Shortly we’ll embark on a new program for families with kids: Souljourning. The plan is to serve the big and growing universe of parents who are not religiously affiliated, or are only loosely affiliated, but realize that the nurture of their kids’ spirituality is very important. As a progressive church, we are ideally situated to offer resources and events that serve this need. So on Feb 5, after worship, we’ll get it going! We’ll have a celebratory potluck and a bead necklace making party – all are invited, but especially families with kids. For thousands of years, around the world, people have been making necklaces or wrist-bands of beads for use in prayer and meditation. We’ll make our own, and learn ways that folks of all ages can use them for spiritual centering. Bring your spare beads of any kind to church in coming weeks to prepare for this event! The plan is to offer monthly events that all of us can attend, but are especially aimed at families with kids 0-18. And to offer web pages and an e-news/blog for Simi Valley area parents to engage with ways they can support the spiritual growth of their kids. More to follow!

It is great that a bunch of our UCC Simi community members have returned to active participation in the church. There’s a good “buzz” here as a result! Let’s celebrate that, and also open our hearts to welcome folks who are new to our circle – and who haven’t found us yet, but should. Let’s go out of our way to welcome visitors (without overwhelming them, of course!), and to make our church a yet-more inviting community. I’ll be slowly but surely introducing new elements aimed at making our Sunday morning experience more accessible to “newbies” who don’t have any emotional connection to our current style of worship. In particular, I hope we become more attractive to “exvangelicals” – a big demographic, especially here in Simi Valley, of people who love Jesus but are undone by the regressive theology and politics of fundamentalism.

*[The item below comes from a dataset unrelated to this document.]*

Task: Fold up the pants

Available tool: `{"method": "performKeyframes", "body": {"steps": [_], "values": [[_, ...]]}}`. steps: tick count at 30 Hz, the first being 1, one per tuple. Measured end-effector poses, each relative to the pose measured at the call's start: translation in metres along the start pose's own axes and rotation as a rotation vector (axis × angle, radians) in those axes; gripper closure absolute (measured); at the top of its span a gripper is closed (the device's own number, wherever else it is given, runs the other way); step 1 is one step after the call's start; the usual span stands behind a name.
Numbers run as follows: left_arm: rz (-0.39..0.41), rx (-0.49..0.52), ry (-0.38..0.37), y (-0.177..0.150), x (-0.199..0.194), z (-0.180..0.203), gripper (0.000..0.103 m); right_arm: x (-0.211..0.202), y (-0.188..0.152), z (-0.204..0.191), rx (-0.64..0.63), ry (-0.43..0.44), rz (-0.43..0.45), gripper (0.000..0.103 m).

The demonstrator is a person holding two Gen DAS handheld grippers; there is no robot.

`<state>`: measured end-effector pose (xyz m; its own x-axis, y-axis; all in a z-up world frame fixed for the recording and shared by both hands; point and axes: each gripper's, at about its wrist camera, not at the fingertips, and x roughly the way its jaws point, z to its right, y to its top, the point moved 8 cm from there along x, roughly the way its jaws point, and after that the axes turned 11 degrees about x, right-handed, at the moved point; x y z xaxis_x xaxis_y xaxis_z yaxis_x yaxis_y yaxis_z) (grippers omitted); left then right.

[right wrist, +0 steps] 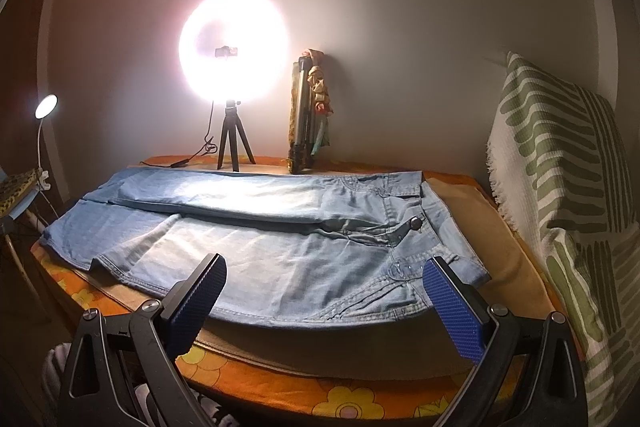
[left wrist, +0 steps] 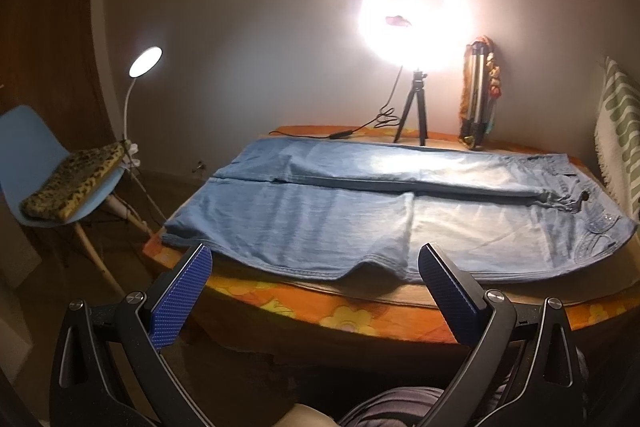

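Both the left gripper (left wrist: 316, 259) and right gripper (right wrist: 324, 267) are hanging spread, empty, before the jeans (left wrist: 360, 219); only the left view is showing a blue chair (left wrist: 28, 143), perhaps cushioned.

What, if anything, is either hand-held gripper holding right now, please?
Nothing: the left hand-held gripper and right hand-held gripper are open, short of the jeans.

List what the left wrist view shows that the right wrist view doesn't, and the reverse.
Only the left wrist view: the blue chair in full, with a leopard-print cushion, and the open left gripper.

Only the right wrist view: the tan underlay beyond the waistband, and the open right gripper.

Both: the jeans spread flat on the floral table, ring light, desk lamp, folded tripod, striped cloth.
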<state>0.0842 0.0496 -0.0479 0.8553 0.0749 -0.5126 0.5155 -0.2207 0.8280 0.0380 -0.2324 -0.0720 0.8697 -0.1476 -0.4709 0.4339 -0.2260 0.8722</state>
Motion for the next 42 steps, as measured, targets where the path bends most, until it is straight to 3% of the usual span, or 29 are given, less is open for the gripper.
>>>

I have a special concern about burnout among the leaders and most active volunteers in our congregation. We’ve been through a tough couple of years, and the exhaustion of some of our folks is apparent. I am on a mission to help us simplify our routines as much as possible, so that we can avoid wearing out our precious, committed members who work so hard to keep our community together. Please join me in devising ways to reduce the burden on them. Let’s let go of stuff that’s not so important, so that we can all fully enjoy what is truly life-giving in our church.

I work half-time for the church, and the way I interpret this commission is to stay loose, for the sake of both you and me! I aim to preach roughly three times a month, because Sunday morning is the at the heart of our community. I usually show up in person at the church at least on Tuesdays, and more often as needed. Otherwise I’m talking and visiting with folks by appointment, and preparing for worship from home and taking care of church business as it arises. I don’t have a fixed “day off”… it works better for me, and I think for the church, for me to have a flexible schedule.

I’m stoked for a 2023 of deepening relationships among us, of creative new programming, and of stronger work and witness by UCC Simi in our community!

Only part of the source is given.